** Opening DATA BLOCK block **
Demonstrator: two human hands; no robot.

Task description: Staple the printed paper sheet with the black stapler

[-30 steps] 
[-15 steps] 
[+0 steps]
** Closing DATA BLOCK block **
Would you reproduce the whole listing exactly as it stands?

- TASK ANSWER
Demonstrator: two human hands; no robot.

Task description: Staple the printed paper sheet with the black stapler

[-30 steps] 
[-15 steps] 
[+0 steps]

The exercise has been carried out in full.